La sexualité est un don de Dieu

"Un chrétien peut-il avoir une vie sexuelle normale ?" Telle est la question entendue lors d’une session de préparation au mariage.

On le sent bien, il y a en filigrane derrière la question toutes les paroles (entendues ou supposées) de l’Église sur la sexualité et on pourrait reformuler la question ainsi : "le plaisir charnel fait-il problème dans l’Église ?"

Les réflexions qui suivent émanent d’un groupe de chrétiens engagés dans la préparation au mariage mais aussi dans une vie conjugale où le langage des corps prend toute sa place.

Convaincus que l’harmonie du couple se vit dans le don total de soi et que celui-ci s’exprime pleinement dans l’union des corps source de plaisir et d’accomplissement de l’union des coeurs. Nous sommes convaincus que la sexualité "don de Dieu" est un des éléments essentiels de l’épanouissement du couple et qu’une sexualité mal vécue ou refoulée, pervertie par l’un des conjoints ou qui ne ferait pas l’objet d’un dialogue dans le couple pourrait devenir source de crise grave pour celui-ci.

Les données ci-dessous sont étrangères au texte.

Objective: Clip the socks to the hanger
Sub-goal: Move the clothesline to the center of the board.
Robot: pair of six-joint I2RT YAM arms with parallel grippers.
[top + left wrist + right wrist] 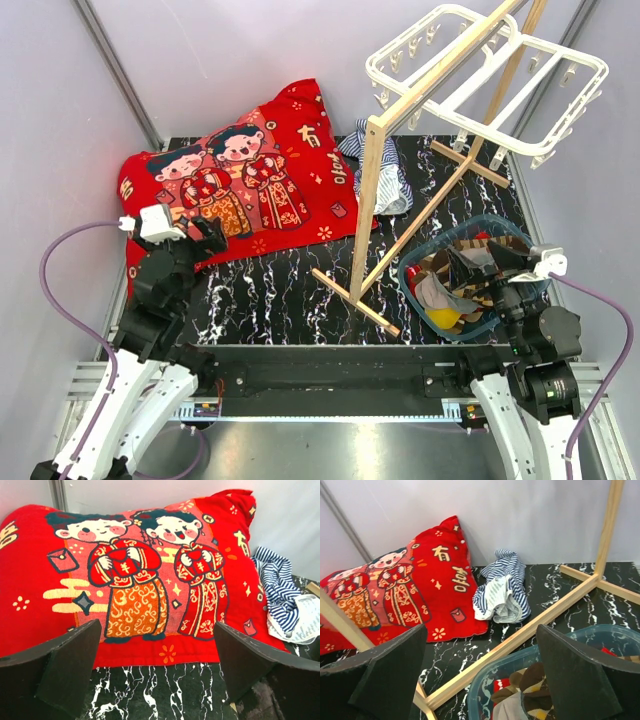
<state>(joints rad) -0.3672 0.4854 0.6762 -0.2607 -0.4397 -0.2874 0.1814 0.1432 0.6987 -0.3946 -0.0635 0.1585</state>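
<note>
The socks (pixel 455 272) lie heaped in a clear tub (pixel 408 290) by the near right corner of the surface. I judge they are gathered there so the right arm can pick from one spot. The hanger (pixel 575 57) hangs from a wooden rack (pixel 368 200) over the far right corner. It is raised off the surface, so its pegs dangle free to be reached from below. No sock is on it yet. A red pillow (pixel 250 180) fills the far left corner. A striped cloth (pixel 385 175) lies crumpled at the far edge between pillow and rack. Neither belongs to the job.

The right jaws hang just above the tub's near rim, spread wide with nothing between them. As far as the wrist view lets me tell, they touch nothing; checkered fabric shows right beneath them. The left jaws sit by the left edge, facing the pillow, equally wide apart and empty.
</note>
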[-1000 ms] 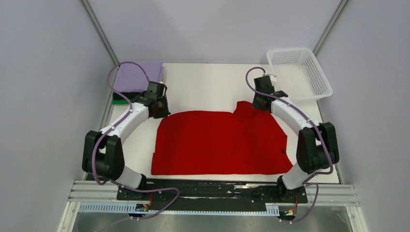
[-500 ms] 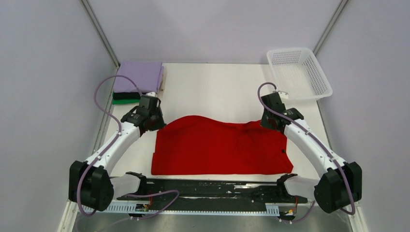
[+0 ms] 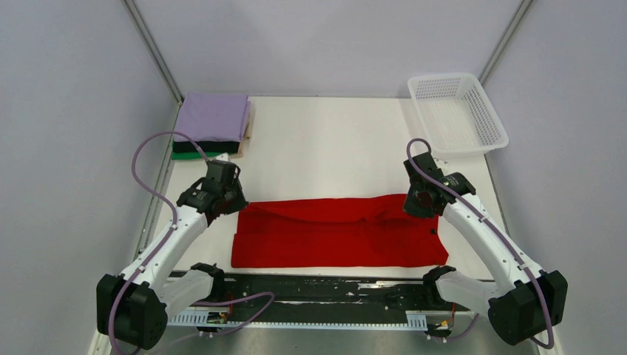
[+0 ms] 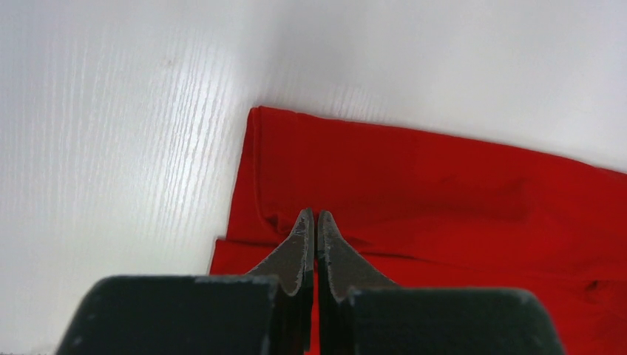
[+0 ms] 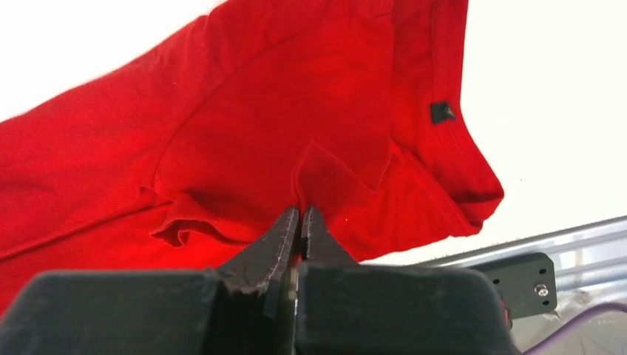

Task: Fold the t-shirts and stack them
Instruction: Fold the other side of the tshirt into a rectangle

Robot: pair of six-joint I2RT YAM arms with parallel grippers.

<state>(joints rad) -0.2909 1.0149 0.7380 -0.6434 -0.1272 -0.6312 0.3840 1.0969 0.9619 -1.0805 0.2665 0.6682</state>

Certes, les responsables passés de l’Église portent une responsabilité pour avoir trop longtemps suspecté le plaisir charnel. Oui, il nous semble que le malentendu de la relation charnelle associée exclusivement à la procréation n’a pas été assez tôt dissipé.

Depuis, le concile* Vatican II, puis le synode* des évêques sur la famille de 1980, les paroles et les textes qui parlent de façon positive et claire de la sexualité ne manquent pas, (pas toujours bien relayés par les médias hélas). En voici quelques extraits :

"La sexualité est un don de Dieu. Elle est donc bonne en soi et, utilisée comme Dieu l’entend, elle enrichit et ennoblit. Ce point doit être souligné, de manière à rompre avec la pensée dualiste du passé et aussi de notre époque, qui rabaisse le corps et la sexualité". (D’après l’intervention de Mgr Bernardin archevêque de Cincinnati lors du synode de 1980)

"Le corps humain, par son sexe, par sa masculinité et sa féminité, vu dans le mystère même de la création, est non seulement source de fécondité et de procréation comme dans tout l’ordre naturel, mais contient depuis "l’origine" la capacité d’exprimer l’amour : cet amour dans lequel, précisément, l’homme-personne devient don et - par l’intermédiaire de ce don - réalise le sens même de son essence et de son existence". (D’après l’allocution de Jean-Paul II du 17 janvier 1980)

"Dans la vie conjugale, les relations charnelles sont le signe et l’expression de la communion entre les personnes. Les manifestations de tendresse et le langage du corps expriment le pacte conjugal et représentent le mystère de l’alliance et celui de l’union du Christ et de l’Église". (Message de Jean-Paul II, septembre 96, Sainte-Anne-d’Auray)

Bien sûr, ces quelques extraits ne donnent pas une vue exhaustive du message que l’Église veut proposer aux croyants et au monde.
Et on pourra trouver en matière de morale sexuelle des textes fondateurs comme : "Humanae vitae" de Paul VI (1968) ou "Familiaris consortio" de Jean-Paul II (1980).

Il est impossible de résumer cette morale sexuelle en quelques mots, mais on pourrait, en guise de conclusion dire que si la sexualité ne "fait pas problème" dans l’Église, le "sexe" tel qu’il est étalé dans notre environnement quotidien, rabaissant (selon les propos de Mgr Bernardin) le corps et la sexualité, "fait problème" à l’homme et sa dignité.

* Un concile est une réunion officielle et régulière des évêques autour du pape et portant sur des questions de doctrine de l’Eglise. Le dernier concile, de Vatican II, s’est tenu d’octobre 1962 à décembre 1965.

* Un synode est une assemblée exceptionnelle qui peut être convoquée par un évêque ou le pape sur un sujet plus précis.